Une connexion à Hachem
Le réfrigérateur est tout neuf.
Il sort à peine de son emballage.
Et pourtant…
Il ne fonctionne pas.
Aucune fraîcheur ne s’en dégage.
Le technicien arrive, examine l’appareil avec attention, vérifie chaque détail, puis se met à sourire :
— « Il faut simplement le brancher à la prise. »
Le problème n’était pas le réfrigérateur.
Le problème était l’absence de connexion.
Dans la vie aussi, tout dépend de notre degré de connexion.
On peut faire les choses correctement, dans les règles de l’art.
On peut faire les Mitsvot.
On peut faire la Tefila.
On peut faire la Hichtadlout.
Et malgré tout, avoir l’impression que rien ne fonctionne vraiment.

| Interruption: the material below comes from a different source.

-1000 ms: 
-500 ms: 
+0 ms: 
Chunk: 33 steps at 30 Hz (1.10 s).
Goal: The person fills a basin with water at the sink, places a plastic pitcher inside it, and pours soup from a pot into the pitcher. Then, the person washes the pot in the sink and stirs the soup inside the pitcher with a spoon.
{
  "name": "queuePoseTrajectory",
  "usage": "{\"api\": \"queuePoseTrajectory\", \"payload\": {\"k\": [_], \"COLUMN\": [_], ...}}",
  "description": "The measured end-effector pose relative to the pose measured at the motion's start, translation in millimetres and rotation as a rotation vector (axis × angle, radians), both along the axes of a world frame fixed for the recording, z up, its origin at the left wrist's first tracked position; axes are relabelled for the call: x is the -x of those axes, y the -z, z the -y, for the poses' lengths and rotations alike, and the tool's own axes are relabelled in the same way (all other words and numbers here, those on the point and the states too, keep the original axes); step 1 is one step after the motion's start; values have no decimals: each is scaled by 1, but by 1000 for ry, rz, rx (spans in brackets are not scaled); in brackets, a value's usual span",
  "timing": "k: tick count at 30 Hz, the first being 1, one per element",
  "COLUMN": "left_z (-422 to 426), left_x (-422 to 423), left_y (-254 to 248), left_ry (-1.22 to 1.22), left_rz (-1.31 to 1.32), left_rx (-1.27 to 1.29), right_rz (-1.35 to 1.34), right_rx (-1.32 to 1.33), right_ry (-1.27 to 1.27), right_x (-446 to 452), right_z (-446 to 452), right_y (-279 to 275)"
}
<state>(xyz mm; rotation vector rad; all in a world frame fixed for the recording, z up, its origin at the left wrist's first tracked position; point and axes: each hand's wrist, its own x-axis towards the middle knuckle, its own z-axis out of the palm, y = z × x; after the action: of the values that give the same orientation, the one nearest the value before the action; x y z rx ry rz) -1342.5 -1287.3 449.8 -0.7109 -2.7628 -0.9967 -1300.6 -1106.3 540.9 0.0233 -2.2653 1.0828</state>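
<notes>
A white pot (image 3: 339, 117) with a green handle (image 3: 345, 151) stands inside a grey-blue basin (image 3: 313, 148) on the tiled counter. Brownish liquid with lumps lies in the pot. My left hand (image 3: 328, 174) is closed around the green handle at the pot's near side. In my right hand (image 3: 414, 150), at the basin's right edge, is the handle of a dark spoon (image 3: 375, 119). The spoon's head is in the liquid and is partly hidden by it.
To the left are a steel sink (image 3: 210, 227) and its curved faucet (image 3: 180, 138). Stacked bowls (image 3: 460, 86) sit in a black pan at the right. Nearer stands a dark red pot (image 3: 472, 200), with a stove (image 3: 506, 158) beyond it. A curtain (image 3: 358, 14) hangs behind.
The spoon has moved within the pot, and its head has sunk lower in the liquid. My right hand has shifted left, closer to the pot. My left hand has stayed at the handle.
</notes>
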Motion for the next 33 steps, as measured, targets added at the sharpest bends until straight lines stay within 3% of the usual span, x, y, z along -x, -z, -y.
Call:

Parce qu’il manque le courant.
Parce qu’il manque la connexion à la source.
Un appareil débranché ne produit rien, même s’il est parfait.
Regardons les frères de Yossef.
Pendant des années, ils ont essayé de poursuivre leur route sans lui. Ils pensaient pouvoir construire l’avenir en l’écartant.
Mais la Providence les a ramenés exactement à l’endroit qu’ils voulaient éviter.
Ils ont dû descendre en Égypte.
Ils ont dû retrouver Yossef.
Ils ont dû se reconnecter.
Car ce qui est déconnecté finit toujours par chercher sa source.
Tôt ou tard, lorsqu’une personne ressent un vide, une confusion ou une impression que quelque chose ne tourne pas rond, elle ne cherche pas nécessairement davantage d’efforts.
Souvent, elle cherche une connexion.
Une connexion à Hachem.
Une connexion à la vérité.
Une connexion à la mission pour laquelle elle est venue au monde.
Car le problème n’est pas toujours dans ce que nous faisons.
Parfois, tout est en ordre.
Il suffit simplement de brancher la prise.